Balthier’s words were pleasant and well oiled without a trace of menace. He appeared unaffected by Ashe's attempt to tamper with his charm. “And you bade me to kidnap you to seek other treasure. I do say, Lady Praetor, t'is most refreshing to these old bones to know that not even royalty are above consorting with the common-folk. Truly, they are not as ghastly as I have ere reckoned.”

Ashe chose not to dignify this with a retort and waited until Balthier resumed his position in the back before continuing with the introductions. “And this…” Yet she was caught again, unsure what to say of Fran if Ktja had not noticed another Viera in her midst.

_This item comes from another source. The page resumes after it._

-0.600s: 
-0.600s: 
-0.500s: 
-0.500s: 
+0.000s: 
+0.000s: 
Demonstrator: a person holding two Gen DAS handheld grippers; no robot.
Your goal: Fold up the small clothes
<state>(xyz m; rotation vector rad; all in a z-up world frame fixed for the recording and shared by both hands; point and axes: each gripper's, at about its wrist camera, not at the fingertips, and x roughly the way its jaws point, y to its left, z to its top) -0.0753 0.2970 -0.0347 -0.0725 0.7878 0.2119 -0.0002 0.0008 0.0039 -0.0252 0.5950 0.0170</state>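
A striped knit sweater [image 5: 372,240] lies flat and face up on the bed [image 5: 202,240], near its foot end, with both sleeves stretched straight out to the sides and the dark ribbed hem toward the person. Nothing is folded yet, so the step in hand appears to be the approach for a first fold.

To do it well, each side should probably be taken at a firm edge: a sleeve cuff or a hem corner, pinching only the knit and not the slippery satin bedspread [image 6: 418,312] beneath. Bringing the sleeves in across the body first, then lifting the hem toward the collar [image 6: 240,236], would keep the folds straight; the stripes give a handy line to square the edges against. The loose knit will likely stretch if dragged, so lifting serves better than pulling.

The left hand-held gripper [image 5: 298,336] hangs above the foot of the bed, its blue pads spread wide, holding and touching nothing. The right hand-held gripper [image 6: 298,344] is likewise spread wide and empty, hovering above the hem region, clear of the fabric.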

The younger Viera seemed content to speak for herself, however, and walked forward, extending her hands to grasp Ktja’s own in a gentle hold. As she clasped them the Viera priestess visibly stiffened, though her face was not quick to hide her surprise before it gave way to delight.

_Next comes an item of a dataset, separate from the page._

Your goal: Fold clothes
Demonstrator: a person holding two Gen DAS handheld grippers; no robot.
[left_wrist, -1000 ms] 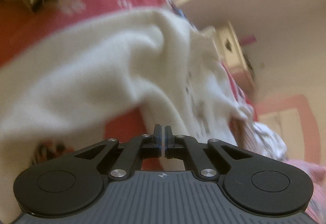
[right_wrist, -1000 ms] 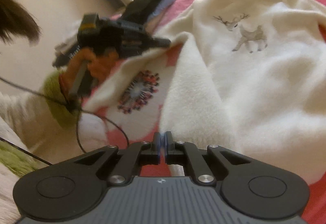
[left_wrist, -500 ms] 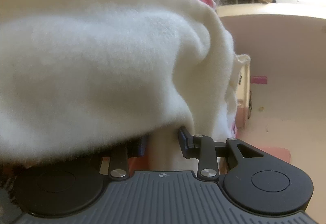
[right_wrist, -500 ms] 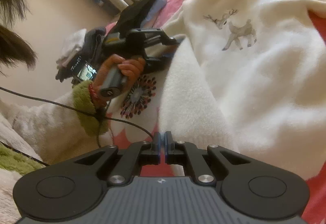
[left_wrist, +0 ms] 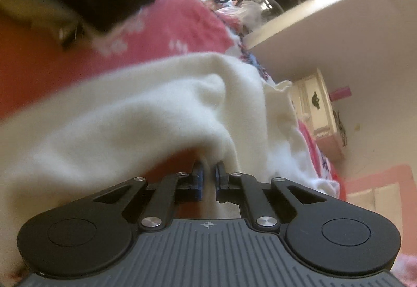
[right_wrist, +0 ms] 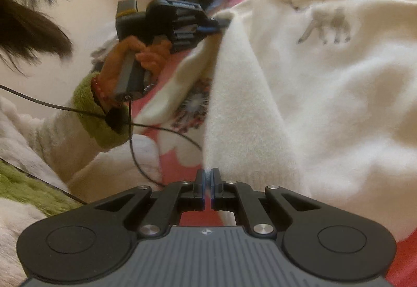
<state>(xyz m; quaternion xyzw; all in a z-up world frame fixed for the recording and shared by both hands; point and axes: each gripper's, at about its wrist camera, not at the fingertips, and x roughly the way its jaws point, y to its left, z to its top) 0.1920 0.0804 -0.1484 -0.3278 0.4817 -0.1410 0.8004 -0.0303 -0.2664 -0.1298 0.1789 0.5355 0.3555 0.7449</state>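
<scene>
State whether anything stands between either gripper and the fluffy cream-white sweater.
Nothing visible does. The left gripper has just closed on the fluffy cream-white sweater's fold, and the right gripper pinches its near edge.

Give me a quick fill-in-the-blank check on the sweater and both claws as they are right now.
1. The cream sweater bears a grey print of two ____.
2. The left claw has just been closing, and the fabric between its pads is ____ in colour.
3. The right claw pinches the sweater's ____.
4. The bedcover under the sweater is ____.

Missing words: deer; cream; edge; pink
</scene>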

“Happy tidings do I give, Tante. I am Fran—”

“You are of Jote’s kin,” Ktja whispered and the words made Fran hesitate, though she did not move or break their fasted hands. Ashe found it difficult to read her expression, not knowing the Viera warrior well enough to understand if this exchange was particularly tumultuous for her and not being able to translate the look on her face. She hoped it did not aggrieve her as had their excursion to Eruyt.

Ktja continued. “It is in the air about you, Nichte. A strong breeze I have not recently felt yet will not soon forget, however long ago I last looked upon your sister. Sag mal, have the ways changed since my days in the Wood? Does She now allow us to venture free?”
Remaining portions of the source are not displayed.